The probable transfer of 172 acres owned by the Tennessee Valley Authority at the Yellow Creek industrial site in Tishomingo County to the state of Mississippi creates another opportunity for major development at that prime location on the Tennessee River and the Tenn-Tom Waterway.
Since 1971, when TVA announced that it would build a nuclear power plant at the site, Tishomingo countians and people in Northeast Mississippi have waited for Yellow Creek’s ship to come in. So far, it has not.
After $1.2 billion in nuclear plant investment, that project was mothballed and abandoned.
That was followed by a planned advanced solid rocket motor (ASRM) for the space shuttle fleet, but after $1.5 billion invested, politics in Washington killed that project when it was 80 percent complete and the jobs it had brought in relocations by contractor employees from California.
Some smaller private-sector businesses are on the site, but it has not scored big as the home of large industries employing hundreds, if not thousands.
U.S. Sen. Thad Cochran’s and U.S. Sen. Roger Wicker’s efforts to win congressional transfer of 172 acres, if finalized, would lead to another state effort to bring major industry to the acreage. The Mississippi Development Authority would be given fuller sway in developing the site.
Companion legislation has been introduced in the U.S. House by Rep. Alan Nunnelee, R-Miss., and co-sponsored by the rest of the Mississippi delegation.

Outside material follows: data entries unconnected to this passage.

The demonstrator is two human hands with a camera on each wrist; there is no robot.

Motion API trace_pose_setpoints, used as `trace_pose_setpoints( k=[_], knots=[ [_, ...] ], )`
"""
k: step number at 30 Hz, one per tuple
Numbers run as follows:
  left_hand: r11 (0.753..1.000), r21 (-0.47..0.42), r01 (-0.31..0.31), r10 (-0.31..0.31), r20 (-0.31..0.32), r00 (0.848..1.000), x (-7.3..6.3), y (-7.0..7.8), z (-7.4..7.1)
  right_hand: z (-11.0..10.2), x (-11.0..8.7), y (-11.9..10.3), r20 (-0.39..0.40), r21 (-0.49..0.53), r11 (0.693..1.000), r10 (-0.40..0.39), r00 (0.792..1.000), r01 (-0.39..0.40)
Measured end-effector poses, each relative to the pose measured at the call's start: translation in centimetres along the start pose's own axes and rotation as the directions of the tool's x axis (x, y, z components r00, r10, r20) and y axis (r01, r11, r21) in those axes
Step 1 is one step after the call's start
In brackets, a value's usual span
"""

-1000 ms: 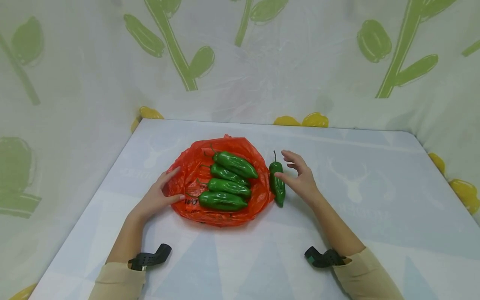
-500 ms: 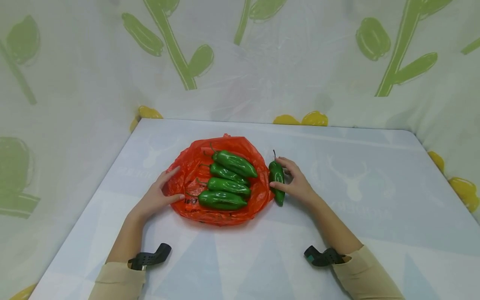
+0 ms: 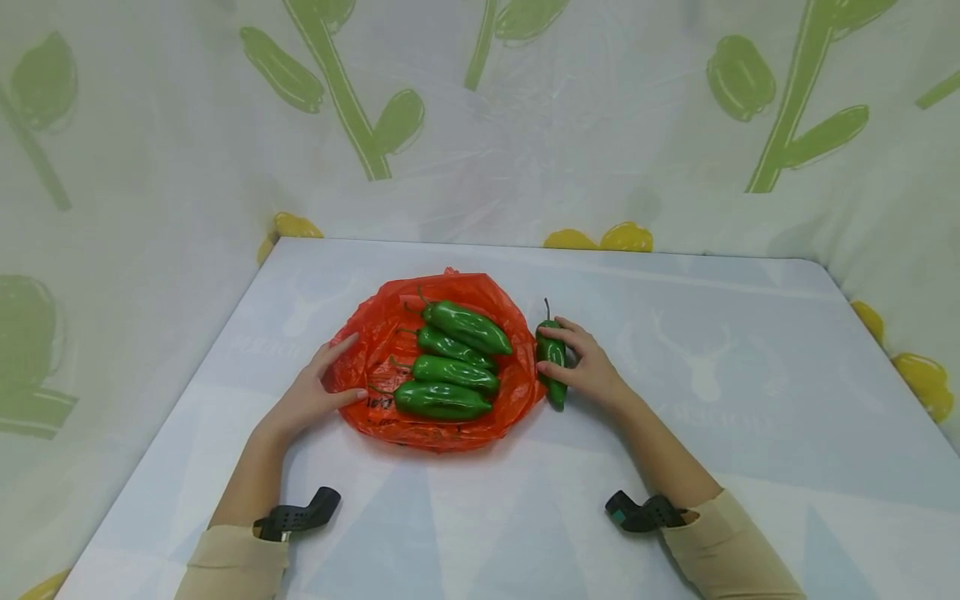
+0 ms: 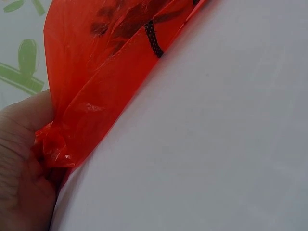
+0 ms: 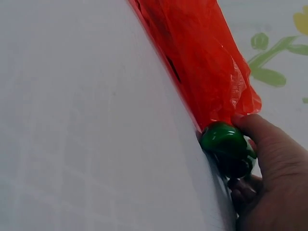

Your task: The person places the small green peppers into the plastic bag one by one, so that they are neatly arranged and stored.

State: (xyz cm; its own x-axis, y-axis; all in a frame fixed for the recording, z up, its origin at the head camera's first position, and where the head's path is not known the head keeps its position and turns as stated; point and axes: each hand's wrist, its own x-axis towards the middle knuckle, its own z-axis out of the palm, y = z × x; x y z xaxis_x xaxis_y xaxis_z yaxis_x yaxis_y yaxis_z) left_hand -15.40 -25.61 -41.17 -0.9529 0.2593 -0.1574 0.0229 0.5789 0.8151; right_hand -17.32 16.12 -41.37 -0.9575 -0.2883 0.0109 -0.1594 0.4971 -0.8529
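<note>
A red plastic bag lies spread wide on the table, several long green peppers in a row in its mouth. At its left side my left hand holds the rim; in the left wrist view the thumb laps over the bunched red plastic. Just outside the bag's right rim, one more green pepper lies on the table, stem pointing away. My right hand grips it, thumb and fingers round its sides. The right wrist view shows the pepper's rounded end against the hand, beside the bag.
The white table carries faint blue triangles and a pale deer print. Behind it and at its sides hangs a light sheet with green plant drawings. A black camera mount sits on each wrist.
My right hand, earlier spread beside the loose pepper, has lowered and closed its thumb and fingers round it. The left hand and the bag stay in place.
</note>
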Motion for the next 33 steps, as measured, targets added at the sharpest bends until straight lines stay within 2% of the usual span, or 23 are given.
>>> trace_pose_setpoints(
  k=[6,12,18,25,33],
  knots=[
    [1.000,-0.003,0.001,-0.001,0.002,1.000,0.07,-0.04,0.04,0.10,-0.05,-0.07,-0.041,0.008,1.000,0.018,0.999,-0.018],
    [1.000,0.001,0.010,-0.010,0.004,1.000,0.12,0.09,0.01,0.24,0.01,-0.20,-0.106,-0.028,0.998,0.061,0.992,-0.065],
    [1.000,-0.002,0.015,-0.015,0.001,1.000,0.11,0.15,-0.04,0.49,0.08,-0.28,-0.170,-0.058,0.997,0.041,0.985,-0.052],
    [1.000,-0.001,0.015,-0.015,-0.003,1.000,0.01,0.17,-0.06,0.80,0.12,-0.22,-0.171,-0.140,0.987,0.052,0.984,-0.076],
    [1.000,-0.006,0.003,-0.003,0.000,1.000,0.10,0.05,-0.07,0.90,-0.07,-0.35,-0.205,-0.092,0.991,0.073,0.976,-0.093]
  ],
)
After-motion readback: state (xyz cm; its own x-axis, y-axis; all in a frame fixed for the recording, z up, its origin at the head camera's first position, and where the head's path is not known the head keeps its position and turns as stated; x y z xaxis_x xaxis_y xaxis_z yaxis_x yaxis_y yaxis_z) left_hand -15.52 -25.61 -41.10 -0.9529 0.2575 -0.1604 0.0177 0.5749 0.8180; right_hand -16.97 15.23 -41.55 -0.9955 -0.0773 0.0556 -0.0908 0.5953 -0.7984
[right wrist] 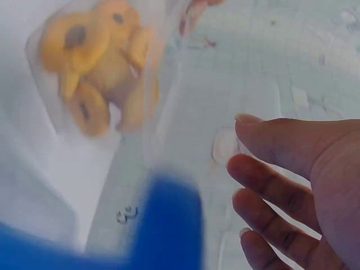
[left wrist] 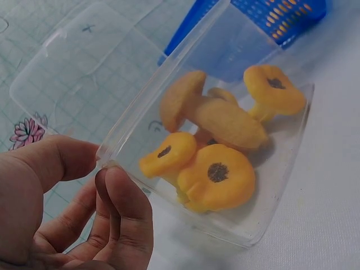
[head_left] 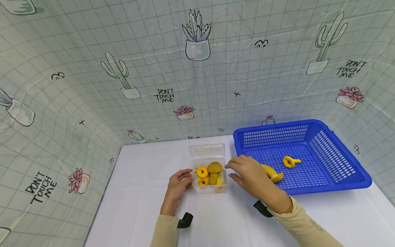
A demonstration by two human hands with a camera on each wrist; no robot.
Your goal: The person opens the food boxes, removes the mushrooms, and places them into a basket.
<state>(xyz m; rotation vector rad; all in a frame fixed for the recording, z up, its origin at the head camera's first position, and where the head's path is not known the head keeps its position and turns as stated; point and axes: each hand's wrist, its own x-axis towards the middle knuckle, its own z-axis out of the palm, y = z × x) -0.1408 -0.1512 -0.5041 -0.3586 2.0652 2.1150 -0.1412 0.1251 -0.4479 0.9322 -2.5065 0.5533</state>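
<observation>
A clear plastic box [head_left: 211, 189] stands on the white table with its hinged lid [head_left: 206, 151] tipped back. Inside it are a brown toy mushroom [head_left: 214, 168] and several yellow toy mushrooms [left wrist: 219, 177] with dark centres. At the box's left side, my left hand [head_left: 179, 187] pinches the rim between thumb and forefinger. My right hand [head_left: 251, 175] hovers between the box and the blue basket, thumb and fingers apart, nothing between them. In the right wrist view the fingers [right wrist: 270, 185] are loosely bent, and the filled box [right wrist: 42, 107] shows beyond them.
The blue mesh basket [head_left: 336, 187] takes up the table's right side. In it lie a yellow ring-topped mushroom [head_left: 288, 162] and a brownish-yellow mushroom [head_left: 275, 176], partly hidden by my right hand. A printed curtain [head_left: 216, 85] hangs behind the table [head_left: 139, 199].
</observation>
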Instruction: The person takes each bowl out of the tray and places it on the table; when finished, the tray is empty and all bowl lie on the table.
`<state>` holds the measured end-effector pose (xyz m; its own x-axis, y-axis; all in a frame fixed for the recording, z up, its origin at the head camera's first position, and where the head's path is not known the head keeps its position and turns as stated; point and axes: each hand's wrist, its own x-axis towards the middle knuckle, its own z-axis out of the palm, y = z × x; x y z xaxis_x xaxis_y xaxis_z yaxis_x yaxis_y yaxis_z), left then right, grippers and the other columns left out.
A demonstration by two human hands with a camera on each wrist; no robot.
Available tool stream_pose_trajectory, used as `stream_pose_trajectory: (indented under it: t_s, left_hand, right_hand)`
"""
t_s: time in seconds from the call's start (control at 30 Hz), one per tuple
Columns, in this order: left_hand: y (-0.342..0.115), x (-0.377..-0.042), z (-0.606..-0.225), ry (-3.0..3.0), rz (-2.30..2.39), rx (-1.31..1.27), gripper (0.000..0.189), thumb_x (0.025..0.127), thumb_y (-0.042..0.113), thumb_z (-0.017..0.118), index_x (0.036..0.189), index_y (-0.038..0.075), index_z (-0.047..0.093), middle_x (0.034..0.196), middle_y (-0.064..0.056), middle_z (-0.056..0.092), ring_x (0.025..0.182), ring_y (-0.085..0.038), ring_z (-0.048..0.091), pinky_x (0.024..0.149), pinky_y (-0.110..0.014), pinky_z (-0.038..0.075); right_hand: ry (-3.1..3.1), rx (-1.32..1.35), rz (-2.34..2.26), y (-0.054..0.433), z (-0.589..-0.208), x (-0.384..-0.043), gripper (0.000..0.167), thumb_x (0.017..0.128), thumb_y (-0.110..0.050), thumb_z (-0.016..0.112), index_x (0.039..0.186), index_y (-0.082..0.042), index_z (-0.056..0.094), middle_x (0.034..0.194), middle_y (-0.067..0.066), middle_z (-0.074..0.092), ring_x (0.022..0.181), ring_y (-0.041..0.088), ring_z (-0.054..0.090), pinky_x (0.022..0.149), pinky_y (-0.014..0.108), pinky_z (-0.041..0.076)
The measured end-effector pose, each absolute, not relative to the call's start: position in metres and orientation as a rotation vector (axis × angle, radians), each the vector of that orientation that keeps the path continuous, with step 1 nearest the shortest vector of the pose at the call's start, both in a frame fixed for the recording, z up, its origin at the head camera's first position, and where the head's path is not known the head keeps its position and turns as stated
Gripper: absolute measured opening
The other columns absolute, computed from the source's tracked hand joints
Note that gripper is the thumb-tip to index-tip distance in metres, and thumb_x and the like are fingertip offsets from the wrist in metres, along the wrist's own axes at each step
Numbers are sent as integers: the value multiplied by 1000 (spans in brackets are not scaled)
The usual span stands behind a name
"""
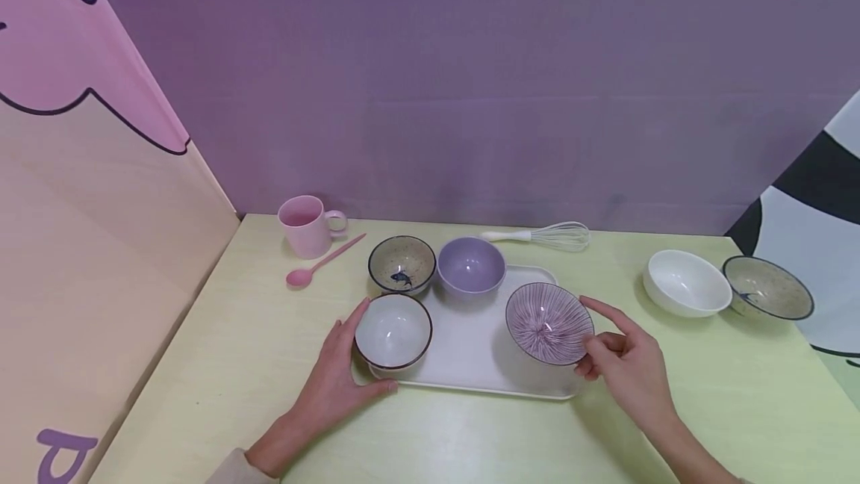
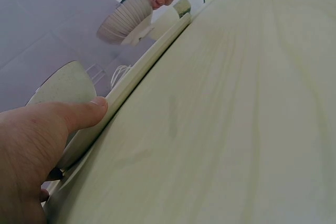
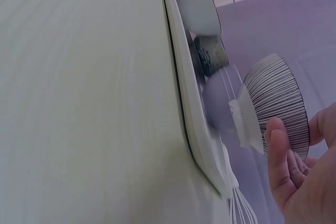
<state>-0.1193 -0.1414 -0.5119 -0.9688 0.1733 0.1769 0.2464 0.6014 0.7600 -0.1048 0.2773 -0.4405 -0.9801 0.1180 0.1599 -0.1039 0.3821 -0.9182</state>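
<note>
On my feed the left hand (image 1: pixel 331 381) is spread, fingers along the white bowl (image 1: pixel 392 331), thumb by the near edge of the tray (image 1: pixel 463 361); I can't tell how hard it presses. Just beyond those fingertips sits the fish bowl (image 1: pixel 402 261), then the purple bowl (image 1: pixel 472 267). Above the tray's right part hangs the striped bowl (image 1: pixel 547 323), pinched on its right side by my right hand (image 1: pixel 628 364). That one-sided pinch could slip and drop it; drifting left, it might knock the purple bowl.

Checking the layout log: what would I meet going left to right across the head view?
Pink mug, brown-rimmed white bowl, purple bowl, striped bowl, right hand, plain white bowl, speckled bowl at the far right.
</note>
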Motion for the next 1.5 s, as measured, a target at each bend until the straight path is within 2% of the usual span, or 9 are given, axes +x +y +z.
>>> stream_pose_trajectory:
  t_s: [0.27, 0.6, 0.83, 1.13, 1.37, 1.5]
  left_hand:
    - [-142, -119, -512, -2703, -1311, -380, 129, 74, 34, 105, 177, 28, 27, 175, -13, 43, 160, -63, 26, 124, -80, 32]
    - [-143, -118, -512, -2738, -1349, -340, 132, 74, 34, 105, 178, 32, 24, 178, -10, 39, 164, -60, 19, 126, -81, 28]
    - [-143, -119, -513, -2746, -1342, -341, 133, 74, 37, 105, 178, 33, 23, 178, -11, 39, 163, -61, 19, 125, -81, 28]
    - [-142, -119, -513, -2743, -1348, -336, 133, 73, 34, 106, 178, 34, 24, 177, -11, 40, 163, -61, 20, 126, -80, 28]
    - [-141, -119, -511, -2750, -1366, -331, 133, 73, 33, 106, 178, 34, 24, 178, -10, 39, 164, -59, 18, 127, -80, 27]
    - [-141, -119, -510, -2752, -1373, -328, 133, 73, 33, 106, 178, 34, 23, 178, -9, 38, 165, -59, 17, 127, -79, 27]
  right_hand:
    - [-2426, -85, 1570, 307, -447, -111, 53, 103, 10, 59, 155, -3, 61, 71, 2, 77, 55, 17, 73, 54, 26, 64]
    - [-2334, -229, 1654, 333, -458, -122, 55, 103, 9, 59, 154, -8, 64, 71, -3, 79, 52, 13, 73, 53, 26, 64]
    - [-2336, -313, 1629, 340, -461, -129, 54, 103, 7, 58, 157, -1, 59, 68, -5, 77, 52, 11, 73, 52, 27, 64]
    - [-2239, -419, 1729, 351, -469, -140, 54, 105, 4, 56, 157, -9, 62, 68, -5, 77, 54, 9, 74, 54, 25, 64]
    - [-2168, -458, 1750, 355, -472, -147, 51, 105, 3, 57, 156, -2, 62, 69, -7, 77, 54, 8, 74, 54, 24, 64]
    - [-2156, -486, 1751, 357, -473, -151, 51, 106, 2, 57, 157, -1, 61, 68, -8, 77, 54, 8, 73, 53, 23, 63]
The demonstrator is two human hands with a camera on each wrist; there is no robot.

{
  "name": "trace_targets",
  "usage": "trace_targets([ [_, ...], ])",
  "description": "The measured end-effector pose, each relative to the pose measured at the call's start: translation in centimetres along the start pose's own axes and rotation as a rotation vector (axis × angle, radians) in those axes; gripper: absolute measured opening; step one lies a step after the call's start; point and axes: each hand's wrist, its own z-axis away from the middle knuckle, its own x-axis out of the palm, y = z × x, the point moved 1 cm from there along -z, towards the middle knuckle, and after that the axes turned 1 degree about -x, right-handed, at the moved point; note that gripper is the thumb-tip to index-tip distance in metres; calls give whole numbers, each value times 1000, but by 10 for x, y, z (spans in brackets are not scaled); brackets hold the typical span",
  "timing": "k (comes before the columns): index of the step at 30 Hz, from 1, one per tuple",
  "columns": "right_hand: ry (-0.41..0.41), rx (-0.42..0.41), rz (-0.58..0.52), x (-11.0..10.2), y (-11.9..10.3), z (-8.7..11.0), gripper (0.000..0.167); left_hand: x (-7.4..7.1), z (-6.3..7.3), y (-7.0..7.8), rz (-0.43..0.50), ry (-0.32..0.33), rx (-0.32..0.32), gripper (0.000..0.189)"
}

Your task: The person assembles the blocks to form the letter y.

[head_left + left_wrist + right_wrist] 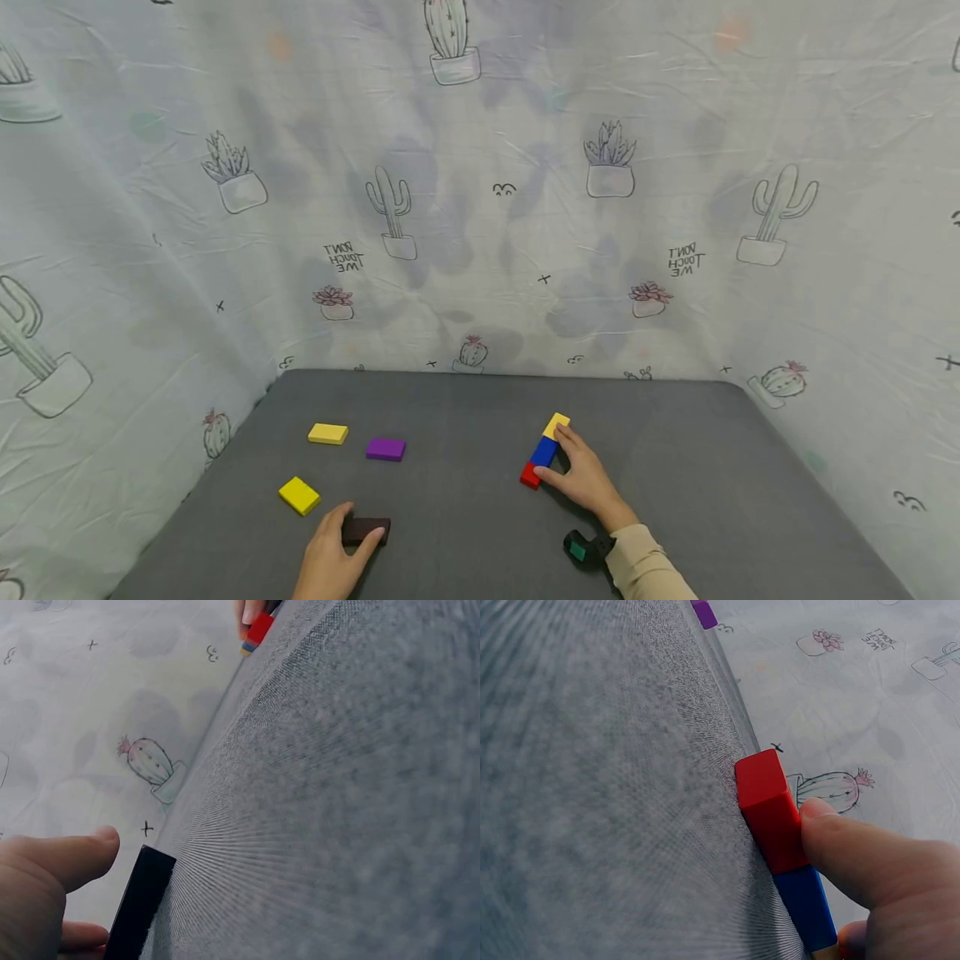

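In the head view my right hand (588, 479) spans a slanted row of three blocks, its thumb against the red block (529, 475) and a fingertip on the yellow block (556, 425). Between those two lies the blue block (543, 452); the right wrist view shows red and blue end to end, with the thumb at the red block's side (776, 832). My left hand (330, 554) is spread around a dark brown block (366, 531), fingers by its left end and thumb by its right. Seen from the left wrist, a gap shows between the thumb and that dark block (142, 900).
A pale yellow block (327, 433), a purple block (386, 450) and a bright yellow block (299, 496) lie on the left of the grey table (465, 483). Behind hangs a white cactus-print cloth (480, 275). A black device (587, 550) sits at my right wrist.
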Motion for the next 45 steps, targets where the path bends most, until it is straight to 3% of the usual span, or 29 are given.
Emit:
trace_targets([
  [14,11,-16,1,-1,2,-5,84,1,0,-3,-6,-29,11,81],
  [29,-3,-5,1,-1,0,-4,83,2,0,-5,-49,-8,53,79],
  [39,3,-11,10,0,1,-2,84,5,-1,-3,-46,-39,24,85],
  [45,8,-7,2,3,2,1,85,5,1,-3,-52,-36,43,85],
])
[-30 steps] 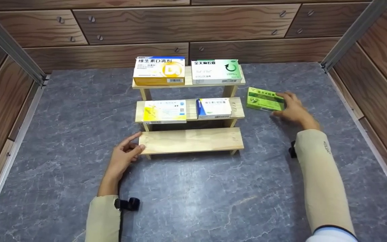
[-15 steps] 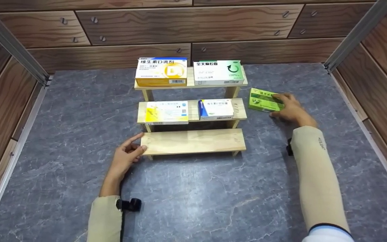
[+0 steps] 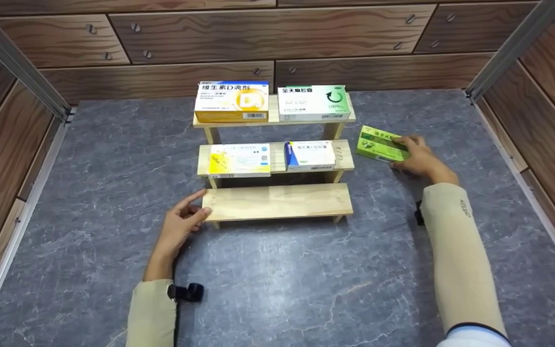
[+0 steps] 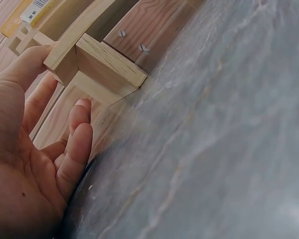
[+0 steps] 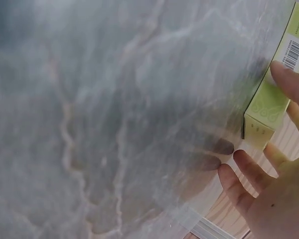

The Senate Environment and Public Works Committee voted favorably Thursday on a bill proposed by Cochran and Wicker to transfer the site at the Yellow Creek Port in Iuka from TVA to the state. The bill has the backing of TVA, the Mississippi Development Authority, the Yellow Creek Port and the Tombigbee River Valley Water Management District; all those agencies have official relationships with Yellow Creek, the port, the river and the waterway.
The boundary lines of statehood gave Mississippi few miles of shoreline on the Tennessee River. It is heavily developed with permanent residences and vacation homes, but Mississippi has barely scratched the surface in commercial and industrial development compared to Tennessee, Alabama, and Kentucky.
The transfer of 172 valuable acres from the Tennessee Valley Authority provides another opportunity for Mississippi to increase shoreline assets with substantial employment and investment.